◆ What you are asked to do:
The entries below contain a stretch that opens with the line containing "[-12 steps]" and closes with the line containing "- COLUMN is"; set down that stretch exactly, both ends included, and nothing else.

◆ Records for the exercise:
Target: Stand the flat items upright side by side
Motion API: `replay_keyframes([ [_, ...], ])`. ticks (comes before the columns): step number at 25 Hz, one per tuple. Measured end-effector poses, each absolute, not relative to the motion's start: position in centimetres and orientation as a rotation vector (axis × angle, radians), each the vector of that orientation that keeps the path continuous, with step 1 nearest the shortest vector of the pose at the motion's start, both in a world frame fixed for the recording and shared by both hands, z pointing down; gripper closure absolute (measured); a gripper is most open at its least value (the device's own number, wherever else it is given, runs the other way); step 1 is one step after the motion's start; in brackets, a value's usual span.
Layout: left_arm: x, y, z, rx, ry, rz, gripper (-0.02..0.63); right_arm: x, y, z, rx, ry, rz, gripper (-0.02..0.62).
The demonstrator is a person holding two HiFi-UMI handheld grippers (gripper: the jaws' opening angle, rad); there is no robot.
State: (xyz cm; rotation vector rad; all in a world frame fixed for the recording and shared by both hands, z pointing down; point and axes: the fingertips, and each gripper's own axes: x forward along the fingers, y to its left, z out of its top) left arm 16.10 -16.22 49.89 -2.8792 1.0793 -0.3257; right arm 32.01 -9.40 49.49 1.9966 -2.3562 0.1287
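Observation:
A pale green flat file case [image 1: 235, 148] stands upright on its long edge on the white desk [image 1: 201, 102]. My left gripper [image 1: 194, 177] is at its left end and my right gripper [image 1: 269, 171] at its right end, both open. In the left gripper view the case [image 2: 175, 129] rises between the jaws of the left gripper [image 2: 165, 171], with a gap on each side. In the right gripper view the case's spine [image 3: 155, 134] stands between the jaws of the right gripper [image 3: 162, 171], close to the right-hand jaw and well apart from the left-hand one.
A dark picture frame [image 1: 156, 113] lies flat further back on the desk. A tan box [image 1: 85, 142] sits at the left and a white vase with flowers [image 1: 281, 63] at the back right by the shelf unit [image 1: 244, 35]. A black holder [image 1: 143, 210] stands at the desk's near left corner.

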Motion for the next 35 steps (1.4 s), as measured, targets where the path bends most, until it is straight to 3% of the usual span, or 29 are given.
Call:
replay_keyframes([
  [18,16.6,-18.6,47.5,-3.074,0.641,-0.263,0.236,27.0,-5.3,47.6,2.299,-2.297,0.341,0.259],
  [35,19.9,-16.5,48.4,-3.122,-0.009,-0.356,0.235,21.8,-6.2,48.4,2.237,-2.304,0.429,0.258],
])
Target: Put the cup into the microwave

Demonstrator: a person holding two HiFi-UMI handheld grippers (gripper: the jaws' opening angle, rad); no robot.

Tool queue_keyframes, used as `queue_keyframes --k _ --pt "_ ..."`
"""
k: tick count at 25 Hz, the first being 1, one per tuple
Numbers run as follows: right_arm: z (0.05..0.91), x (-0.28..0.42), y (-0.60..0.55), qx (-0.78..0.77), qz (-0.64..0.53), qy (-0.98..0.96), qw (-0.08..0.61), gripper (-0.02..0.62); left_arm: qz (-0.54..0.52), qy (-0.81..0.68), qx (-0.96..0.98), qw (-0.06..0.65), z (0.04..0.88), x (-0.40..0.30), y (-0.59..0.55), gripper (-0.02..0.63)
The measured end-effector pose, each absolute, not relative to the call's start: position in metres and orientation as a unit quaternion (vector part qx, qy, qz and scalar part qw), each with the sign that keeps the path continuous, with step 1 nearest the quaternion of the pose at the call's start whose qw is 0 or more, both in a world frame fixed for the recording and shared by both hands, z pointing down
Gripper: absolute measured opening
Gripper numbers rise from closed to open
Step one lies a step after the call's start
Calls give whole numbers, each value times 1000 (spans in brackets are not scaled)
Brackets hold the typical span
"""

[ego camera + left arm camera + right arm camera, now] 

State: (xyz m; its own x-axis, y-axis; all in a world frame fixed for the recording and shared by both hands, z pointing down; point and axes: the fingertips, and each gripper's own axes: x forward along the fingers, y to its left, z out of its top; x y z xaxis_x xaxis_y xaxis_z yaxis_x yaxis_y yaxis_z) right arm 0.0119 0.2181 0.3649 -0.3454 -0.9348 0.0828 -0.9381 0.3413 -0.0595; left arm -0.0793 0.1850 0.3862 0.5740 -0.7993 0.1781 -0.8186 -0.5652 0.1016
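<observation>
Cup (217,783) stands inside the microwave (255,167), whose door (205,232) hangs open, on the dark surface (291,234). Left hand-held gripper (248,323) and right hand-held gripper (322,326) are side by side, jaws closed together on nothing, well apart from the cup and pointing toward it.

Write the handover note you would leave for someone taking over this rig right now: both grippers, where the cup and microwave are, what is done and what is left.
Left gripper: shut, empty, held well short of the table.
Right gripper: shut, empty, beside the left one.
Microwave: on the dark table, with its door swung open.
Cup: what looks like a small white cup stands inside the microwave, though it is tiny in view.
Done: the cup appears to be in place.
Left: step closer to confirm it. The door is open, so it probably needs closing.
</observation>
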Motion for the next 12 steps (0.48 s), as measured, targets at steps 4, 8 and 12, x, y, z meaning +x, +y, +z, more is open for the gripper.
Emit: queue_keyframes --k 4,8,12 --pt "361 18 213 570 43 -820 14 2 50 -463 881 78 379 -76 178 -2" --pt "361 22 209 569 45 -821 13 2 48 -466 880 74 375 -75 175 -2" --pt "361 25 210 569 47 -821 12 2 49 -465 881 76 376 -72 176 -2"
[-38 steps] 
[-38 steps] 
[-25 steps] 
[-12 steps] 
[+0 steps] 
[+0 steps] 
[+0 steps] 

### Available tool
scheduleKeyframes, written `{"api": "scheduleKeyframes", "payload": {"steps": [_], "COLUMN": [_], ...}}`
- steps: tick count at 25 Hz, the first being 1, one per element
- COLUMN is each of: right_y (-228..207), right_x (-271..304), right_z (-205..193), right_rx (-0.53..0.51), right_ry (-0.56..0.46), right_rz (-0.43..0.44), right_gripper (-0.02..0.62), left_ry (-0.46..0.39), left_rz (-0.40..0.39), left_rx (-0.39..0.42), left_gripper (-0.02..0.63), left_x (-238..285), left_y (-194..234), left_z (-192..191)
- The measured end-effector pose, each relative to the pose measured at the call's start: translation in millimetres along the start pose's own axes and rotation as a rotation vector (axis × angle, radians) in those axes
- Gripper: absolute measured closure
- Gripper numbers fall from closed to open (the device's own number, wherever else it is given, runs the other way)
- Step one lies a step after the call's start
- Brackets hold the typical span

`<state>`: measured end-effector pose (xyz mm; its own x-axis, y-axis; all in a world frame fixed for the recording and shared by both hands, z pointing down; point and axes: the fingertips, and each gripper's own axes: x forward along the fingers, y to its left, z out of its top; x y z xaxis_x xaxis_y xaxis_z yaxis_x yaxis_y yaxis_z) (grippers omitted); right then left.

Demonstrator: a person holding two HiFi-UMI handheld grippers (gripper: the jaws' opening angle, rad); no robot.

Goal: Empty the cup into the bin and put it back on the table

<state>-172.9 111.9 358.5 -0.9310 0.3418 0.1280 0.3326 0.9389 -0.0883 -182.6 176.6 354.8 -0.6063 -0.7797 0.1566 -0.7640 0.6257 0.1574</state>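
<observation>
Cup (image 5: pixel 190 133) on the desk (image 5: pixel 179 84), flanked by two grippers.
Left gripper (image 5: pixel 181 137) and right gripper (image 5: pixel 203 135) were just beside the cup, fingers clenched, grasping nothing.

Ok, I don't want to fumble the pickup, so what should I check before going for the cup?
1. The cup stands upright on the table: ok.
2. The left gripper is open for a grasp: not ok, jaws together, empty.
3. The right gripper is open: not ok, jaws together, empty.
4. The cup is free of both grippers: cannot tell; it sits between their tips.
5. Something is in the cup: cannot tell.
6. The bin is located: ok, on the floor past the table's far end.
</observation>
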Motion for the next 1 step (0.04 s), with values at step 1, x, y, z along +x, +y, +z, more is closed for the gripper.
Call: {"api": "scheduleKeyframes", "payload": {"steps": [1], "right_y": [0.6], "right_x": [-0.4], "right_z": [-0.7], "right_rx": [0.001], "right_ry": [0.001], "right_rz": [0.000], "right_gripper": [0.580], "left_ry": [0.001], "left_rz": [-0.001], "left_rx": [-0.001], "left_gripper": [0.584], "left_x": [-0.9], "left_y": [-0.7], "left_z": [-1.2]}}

◆ Solution for this task:
[-12 steps] 
[+0 steps] 
[+0 steps] 
[+0 steps] 

### Available tool
scheduleKeyframes, written `{"api": "scheduleKeyframes", "payload": {"steps": [_], "COLUMN": [_], ...}}`
- steps: tick count at 25 Hz, the first being 1, one per element
- COLUMN is each of: right_y (-228..207), right_x (-271..304), right_z (-205..193), right_rx (-0.53..0.51), right_ry (-0.56..0.46), right_rz (-0.43..0.44), right_gripper (-0.02..0.62), left_ry (-0.46..0.39), left_rz (-0.40..0.39), left_rx (-0.39..0.42), left_gripper (-0.02..0.63), left_x (-238..285), left_y (-194..234), left_z (-192..191)

The exercise concludes with that.